## What you will do
Include in the reply only the lines from the start of the data below through the line containing "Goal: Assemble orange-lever", reproduced exactly and with no pictures.

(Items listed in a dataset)
——

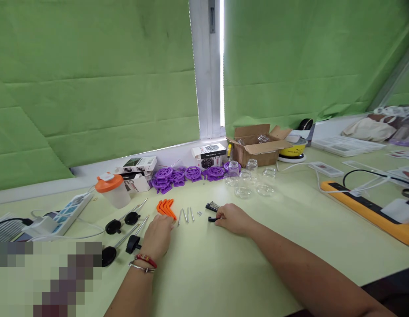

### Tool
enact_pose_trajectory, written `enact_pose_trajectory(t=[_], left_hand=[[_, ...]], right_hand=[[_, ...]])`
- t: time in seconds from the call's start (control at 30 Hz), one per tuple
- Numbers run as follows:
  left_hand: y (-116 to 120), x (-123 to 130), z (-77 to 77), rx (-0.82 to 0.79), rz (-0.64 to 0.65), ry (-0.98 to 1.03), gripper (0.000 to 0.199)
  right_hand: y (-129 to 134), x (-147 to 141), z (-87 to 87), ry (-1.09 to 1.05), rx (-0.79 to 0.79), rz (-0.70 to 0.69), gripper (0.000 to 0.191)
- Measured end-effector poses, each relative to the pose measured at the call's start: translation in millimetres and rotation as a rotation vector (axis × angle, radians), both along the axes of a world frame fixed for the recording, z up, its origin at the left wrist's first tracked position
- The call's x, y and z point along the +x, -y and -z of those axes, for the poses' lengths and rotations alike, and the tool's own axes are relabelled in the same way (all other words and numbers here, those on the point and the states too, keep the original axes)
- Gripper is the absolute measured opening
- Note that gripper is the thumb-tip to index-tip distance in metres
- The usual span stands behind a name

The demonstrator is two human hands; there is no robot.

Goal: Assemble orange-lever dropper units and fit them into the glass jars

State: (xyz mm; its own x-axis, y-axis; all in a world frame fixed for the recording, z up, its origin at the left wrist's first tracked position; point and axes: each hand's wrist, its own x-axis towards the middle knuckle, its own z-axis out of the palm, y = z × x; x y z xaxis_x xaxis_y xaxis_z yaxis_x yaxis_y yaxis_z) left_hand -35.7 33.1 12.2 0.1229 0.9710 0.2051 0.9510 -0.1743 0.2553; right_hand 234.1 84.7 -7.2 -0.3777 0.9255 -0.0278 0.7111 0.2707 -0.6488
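Observation:
My right hand [233, 219] is closed, pinching a small black piece [212, 219] just above the table. Right behind it, near the fingertips, lies a black holder [212, 206] with rows of small metal bits. My left hand [160, 235] rests at the near end of several orange angled pieces [165, 207]; its fingertips are hidden underneath. Between the hands are several metal rods [187, 215] and a little cluster of tiny metal parts [199, 213]. Several black knobs on metal shafts [132, 217] are spread left of my left hand.
Purple wheel-like parts [193, 173] line the back, beside small boxes [209, 155]. Clear glass jars [245, 176] stand before an open cardboard box [257, 152]. An orange-lidded cup [116, 193] and a white power strip [72, 213] are left; an orange power strip [366, 213] is right.

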Motion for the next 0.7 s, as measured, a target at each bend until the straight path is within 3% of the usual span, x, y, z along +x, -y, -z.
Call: enact_pose_trajectory(t=[0.1, 0.17, 0.23, 0.4, 0.47, 0.6, 0.7], left_hand=[[2.4, 13.1, -2.1, 0.084, 0.015, 0.138, 0.013], [6.8, 28.0, -1.3, 0.113, 0.064, 0.333, 0.026], [12.4, 44.5, 0.9, 0.03, 0.147, 0.515, 0.037], [21.6, 67.6, 4.3, -0.142, 0.219, 0.677, 0.019], [22.2, 67.4, 3.4, -0.152, 0.201, 0.682, 0.018], [22.2, 63.3, 0.7, -0.116, 0.156, 0.676, 0.019], [22.8, 63.2, 0.1, -0.119, 0.144, 0.659, 0.019]], right_hand=[[4.0, -4.6, 1.8, -0.235, -0.154, -0.051, 0.017], [9.4, -10.1, 2.8, -0.383, -0.235, -0.112, 0.019], [16.0, -16.5, 3.9, -0.487, -0.28, -0.188, 0.019], [21.0, -24.5, 8.4, -0.518, -0.257, -0.287, 0.017], [14.0, -20.5, 9.5, -0.461, -0.169, -0.226, 0.016], [-7.0, -4.8, 10.6, -0.236, 0.107, 0.062, 0.017], [-17.0, 2.9, 12.6, -0.069, 0.128, 0.157, 0.016]])
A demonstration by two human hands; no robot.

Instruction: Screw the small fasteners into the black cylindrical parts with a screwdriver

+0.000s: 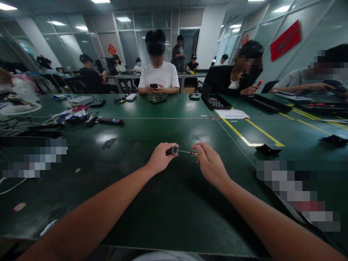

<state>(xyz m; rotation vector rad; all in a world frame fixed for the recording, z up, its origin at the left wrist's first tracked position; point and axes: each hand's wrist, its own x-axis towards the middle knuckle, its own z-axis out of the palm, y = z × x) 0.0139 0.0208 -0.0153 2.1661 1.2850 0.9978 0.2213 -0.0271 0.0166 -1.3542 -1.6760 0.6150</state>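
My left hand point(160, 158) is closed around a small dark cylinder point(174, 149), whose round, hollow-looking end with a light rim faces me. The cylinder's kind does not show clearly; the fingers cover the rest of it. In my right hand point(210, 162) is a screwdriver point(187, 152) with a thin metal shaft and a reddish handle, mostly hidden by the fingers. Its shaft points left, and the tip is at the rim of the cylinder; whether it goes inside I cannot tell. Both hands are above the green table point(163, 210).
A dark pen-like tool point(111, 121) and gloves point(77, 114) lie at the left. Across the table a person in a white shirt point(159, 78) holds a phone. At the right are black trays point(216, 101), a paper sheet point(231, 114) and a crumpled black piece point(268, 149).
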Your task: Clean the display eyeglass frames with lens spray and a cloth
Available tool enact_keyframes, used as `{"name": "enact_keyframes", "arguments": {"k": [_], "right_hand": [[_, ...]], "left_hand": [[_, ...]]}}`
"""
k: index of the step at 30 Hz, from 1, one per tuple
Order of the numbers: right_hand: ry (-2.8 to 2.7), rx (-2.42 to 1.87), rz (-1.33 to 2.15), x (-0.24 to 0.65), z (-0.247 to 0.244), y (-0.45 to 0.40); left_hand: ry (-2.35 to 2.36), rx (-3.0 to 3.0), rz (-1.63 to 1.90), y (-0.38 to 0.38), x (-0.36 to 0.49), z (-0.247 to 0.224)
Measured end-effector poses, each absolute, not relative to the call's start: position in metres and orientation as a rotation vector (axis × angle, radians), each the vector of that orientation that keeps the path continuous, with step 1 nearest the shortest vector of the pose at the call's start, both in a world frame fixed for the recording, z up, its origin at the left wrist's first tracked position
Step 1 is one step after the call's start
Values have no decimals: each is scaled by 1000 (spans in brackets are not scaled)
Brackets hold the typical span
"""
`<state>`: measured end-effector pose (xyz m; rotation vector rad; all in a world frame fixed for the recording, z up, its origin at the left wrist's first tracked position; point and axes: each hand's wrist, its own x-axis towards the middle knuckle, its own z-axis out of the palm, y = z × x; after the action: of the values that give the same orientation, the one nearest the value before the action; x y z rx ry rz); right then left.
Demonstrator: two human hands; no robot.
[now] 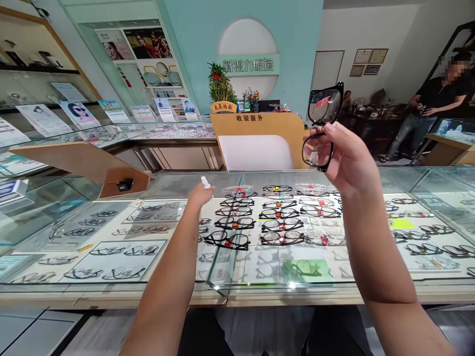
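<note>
My right hand (352, 154) is raised above the counter, its thumb and fingers pinching a pair of black-framed eyeglasses (323, 109) near the bridge. The eyeglasses are turned on end, one lens above the other. Over the glass counter reaches my left hand (199, 194), closed around what looks like a small spray bottle (205, 182); only its white top shows clearly. Between the hands, rows of eyeglasses (280, 214) lie on the counter top, several with small red or orange tags on the lenses.
The glass display counter (237, 285) holds more eyeglasses inside. A tilted wooden board (74, 160) stands on its left part. Behind are a wooden cashier desk (260, 126) with plants and another display case (178, 131). A person (426, 101) stands at the far right.
</note>
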<state>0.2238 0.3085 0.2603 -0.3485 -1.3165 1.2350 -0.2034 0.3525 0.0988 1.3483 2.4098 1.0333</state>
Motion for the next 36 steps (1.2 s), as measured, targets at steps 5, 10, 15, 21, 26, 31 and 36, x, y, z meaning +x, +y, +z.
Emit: {"name": "enact_keyframes", "arguments": {"k": [5,10,15,21,26,31,36], "right_hand": [[-1256,-334,1401,219,226,319],[-1149,-352,1504,212,176,329],[-1128,-411,1504,203,149,339],[-1141,-451,1477,201,143,344],[-1151,-425,1503,200,144,342],[-1189,-411,1546,194,141,337],[-1243,-402,1591,185,136,330]], "left_hand": [[2254,1336,1423,351,-193,113],[1780,1528,1647,346,-153,128],[1227,1586,1639,328,-99,135],[954,1602,1572,328,-31,139],[821,1456,1491,327,-6,134],[715,1183,1304,313,-11,131],[689,1128,1244,311,-18,132]]}}
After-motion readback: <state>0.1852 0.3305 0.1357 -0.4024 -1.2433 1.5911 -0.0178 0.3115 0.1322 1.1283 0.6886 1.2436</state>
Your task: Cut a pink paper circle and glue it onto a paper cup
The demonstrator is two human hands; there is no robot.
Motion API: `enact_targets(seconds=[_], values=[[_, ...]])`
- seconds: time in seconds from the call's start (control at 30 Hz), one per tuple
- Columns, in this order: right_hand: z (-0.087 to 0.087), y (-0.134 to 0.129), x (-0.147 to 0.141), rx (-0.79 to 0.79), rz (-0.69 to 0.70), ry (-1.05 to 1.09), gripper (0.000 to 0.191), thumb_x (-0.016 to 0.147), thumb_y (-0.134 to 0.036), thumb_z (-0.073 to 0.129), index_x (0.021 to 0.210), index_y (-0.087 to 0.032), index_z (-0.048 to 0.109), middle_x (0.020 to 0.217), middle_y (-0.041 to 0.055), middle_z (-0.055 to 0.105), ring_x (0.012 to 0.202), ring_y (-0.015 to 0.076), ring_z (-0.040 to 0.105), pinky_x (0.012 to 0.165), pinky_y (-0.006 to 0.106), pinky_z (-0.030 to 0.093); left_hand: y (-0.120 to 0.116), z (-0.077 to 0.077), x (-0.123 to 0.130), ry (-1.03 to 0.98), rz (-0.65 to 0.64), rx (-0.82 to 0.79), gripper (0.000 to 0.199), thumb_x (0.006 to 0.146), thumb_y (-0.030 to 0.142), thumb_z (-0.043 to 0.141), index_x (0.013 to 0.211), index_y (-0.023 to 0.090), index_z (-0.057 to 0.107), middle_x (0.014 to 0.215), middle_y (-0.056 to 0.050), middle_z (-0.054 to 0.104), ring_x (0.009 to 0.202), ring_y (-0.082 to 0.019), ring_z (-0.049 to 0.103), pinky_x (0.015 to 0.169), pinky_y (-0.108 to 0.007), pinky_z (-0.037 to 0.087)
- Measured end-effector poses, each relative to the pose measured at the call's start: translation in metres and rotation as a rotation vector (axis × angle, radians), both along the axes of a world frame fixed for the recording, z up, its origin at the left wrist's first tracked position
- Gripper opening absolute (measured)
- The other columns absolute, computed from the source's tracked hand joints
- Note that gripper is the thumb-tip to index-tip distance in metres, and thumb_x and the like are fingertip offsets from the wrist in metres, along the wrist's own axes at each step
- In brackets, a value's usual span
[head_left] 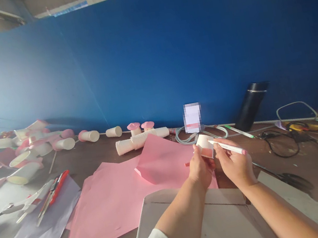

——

## Answer box
### Tool
enact_pose_trajectory, written `enact_pose_trajectory(t=[_], left_hand=[[_, ...]], right_hand=[[_, ...]])`
- t: time in seconds from the call's start (control at 30 Hz), one per tuple
- Numbers run as follows:
  left_hand: y (-116 to 120), x (-123 to 130), z (-77 to 77), rx (-0.82 to 0.79), rz (-0.64 to 0.65), ry (-0.98 to 1.03), gripper (0.000 to 0.199)
  right_hand: y (-129 to 134), x (-147 to 141), z (-87 to 87), ry (-1.09 to 1.05), rx (-0.79 to 0.79), rz (-0.70 to 0.69), gripper (0.000 to 0.191)
- Measured end-effector poses, each relative to the pose measured at the call's start: translation in millimetres and rotation as a rotation vector (axis × angle, radians), both along the axes of a world frame fixed for the recording, z up, its origin at the left wrist's first tracked position
- The call's x, y and z point along the +x, -y and -z of those axes, for the poses' lengths and rotations alike, and the tool's own axes are relabelled in the same way (all other words and numbers here, those on the point and the states too, keep the original axes)
- Gripper is the absolute measured opening
- Note that gripper is the thumb-tip to index-tip distance in metres
- The usual span stands behind a name

The demonstrator is two human hands; there is no robot.

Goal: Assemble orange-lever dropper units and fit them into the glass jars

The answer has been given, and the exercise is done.